A Very Vectorized Raytracer

It’s 2024 and I haven’t updated this website in over 2 years so it’s time it gets some attention.

Click here to skip the preface-y section.

This is actually a project that I completed three years ago by following the Ray Tracing in One Weekend series while learning Rust. I originally implemented the ray tracer in C which got me caught up in a pointless search for micro-optimizations. I stopped after finishing reflections for metals. Then I tried implementing the same ray tracer in Rust which also turned into too much time spent on micro-optimization and not enough time spent on actually building the ray tracer.

If there was a lesson learned from that it would be to avoid doing something “for the sake of optimization” unless you actually looked at the emitted assembly. Compilers are crazy good these days. I don’t think I ever beat the compiler not counting algorithmic improvements. Sometimes even looking at the assembly isn’t enough because

I’m not a seasoned assembly programmer
There’s a lot going in the background during CPU execution that isn’t visible at the assembly level. Just because gcc -O3 employs some branchless code doesn’t mean the CPU will be executing your program faster (most of the times it will though).

So instead of trying to create the best ray tracer out there, why not try to create one using one of the slowest programming languages?

Python 🐍

I might write another article dedicated to explaining how Python works from source code to execution, but I’ll give a brief summary right now.

Your source code is in a .py file
You invoke the CPython interpreter with python which will start reading your file
It goes line-by-line through your code and translates them into bytecode.
It runs the simpler bytecode instructions (you may have noticed a __pycache__ folder when running code with module imports. Bytecode is cached there).

This process is unbearably slow since it has to do the translation process every single time it sees new code. Even if functions are already seen and translated to bytecode, the execution of the bytecode is still not native. This is contrasted with a programming language like Java which runs bytecode in the JVM which will run native machine code after translating the bytecode (JIT Compilation).

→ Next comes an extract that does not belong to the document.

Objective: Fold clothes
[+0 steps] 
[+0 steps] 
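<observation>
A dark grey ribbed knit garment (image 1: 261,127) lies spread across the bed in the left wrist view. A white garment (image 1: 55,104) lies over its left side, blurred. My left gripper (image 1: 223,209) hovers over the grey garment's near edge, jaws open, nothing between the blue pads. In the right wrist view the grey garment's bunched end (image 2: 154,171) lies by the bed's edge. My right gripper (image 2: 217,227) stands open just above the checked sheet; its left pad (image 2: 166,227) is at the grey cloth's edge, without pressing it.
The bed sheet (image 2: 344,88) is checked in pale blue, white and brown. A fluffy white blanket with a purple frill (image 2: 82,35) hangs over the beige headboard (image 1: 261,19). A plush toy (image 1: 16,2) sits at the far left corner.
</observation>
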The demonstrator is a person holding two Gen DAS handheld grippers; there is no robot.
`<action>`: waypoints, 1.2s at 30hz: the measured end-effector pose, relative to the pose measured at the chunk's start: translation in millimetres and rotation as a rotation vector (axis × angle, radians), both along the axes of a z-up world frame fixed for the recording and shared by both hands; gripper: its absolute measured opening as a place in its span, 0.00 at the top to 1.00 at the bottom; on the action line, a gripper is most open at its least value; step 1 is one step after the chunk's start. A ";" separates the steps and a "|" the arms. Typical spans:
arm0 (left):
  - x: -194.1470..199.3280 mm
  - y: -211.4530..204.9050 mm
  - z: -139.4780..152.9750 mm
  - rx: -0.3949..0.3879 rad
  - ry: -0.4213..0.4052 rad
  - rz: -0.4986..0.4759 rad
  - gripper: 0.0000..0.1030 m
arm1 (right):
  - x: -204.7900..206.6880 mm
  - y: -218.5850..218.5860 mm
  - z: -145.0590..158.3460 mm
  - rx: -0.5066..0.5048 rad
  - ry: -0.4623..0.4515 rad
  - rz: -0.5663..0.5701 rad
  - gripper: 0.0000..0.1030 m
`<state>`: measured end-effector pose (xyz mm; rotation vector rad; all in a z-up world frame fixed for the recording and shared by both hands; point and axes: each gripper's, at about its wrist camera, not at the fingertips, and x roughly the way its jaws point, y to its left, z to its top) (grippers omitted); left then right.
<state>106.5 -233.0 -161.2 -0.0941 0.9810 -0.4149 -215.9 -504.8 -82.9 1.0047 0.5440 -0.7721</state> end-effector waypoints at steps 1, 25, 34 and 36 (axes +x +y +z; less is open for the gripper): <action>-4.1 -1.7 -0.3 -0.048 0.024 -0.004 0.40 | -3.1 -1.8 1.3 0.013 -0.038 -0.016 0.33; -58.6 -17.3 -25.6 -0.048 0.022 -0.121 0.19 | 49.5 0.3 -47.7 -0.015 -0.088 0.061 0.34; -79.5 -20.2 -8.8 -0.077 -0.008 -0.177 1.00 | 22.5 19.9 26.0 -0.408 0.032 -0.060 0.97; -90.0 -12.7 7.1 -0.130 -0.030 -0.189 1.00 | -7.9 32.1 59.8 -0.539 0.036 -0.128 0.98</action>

There are many attempts at speeding up Python like Numba package which JIT compiles your code without changes to the interpreter, or pypy which is an entirely separate interpreter that JIT compiles your code. I’ve used numba before and it can give on the order of 100x speedup.

Profiling Python code is one way to get a good idea of which parts of your code are slow and can benefit from these libraries. I used the cProfile program to get the timings.

SnakeViz can visualize cProfile output.

NumPy is the best

NumPy isn’t recompiling your Python code to execute natively; rather, it’s already compiled to execute natively, and your Python code is the one calling it.

NumPy is a incredibly fast Python library implemented with C++. Manipulating large blocks of numbers (ndarrays or “Tensors”) tends to be a common theme in scientific computing and NumPy provides a convenient interface for a high level language like Python.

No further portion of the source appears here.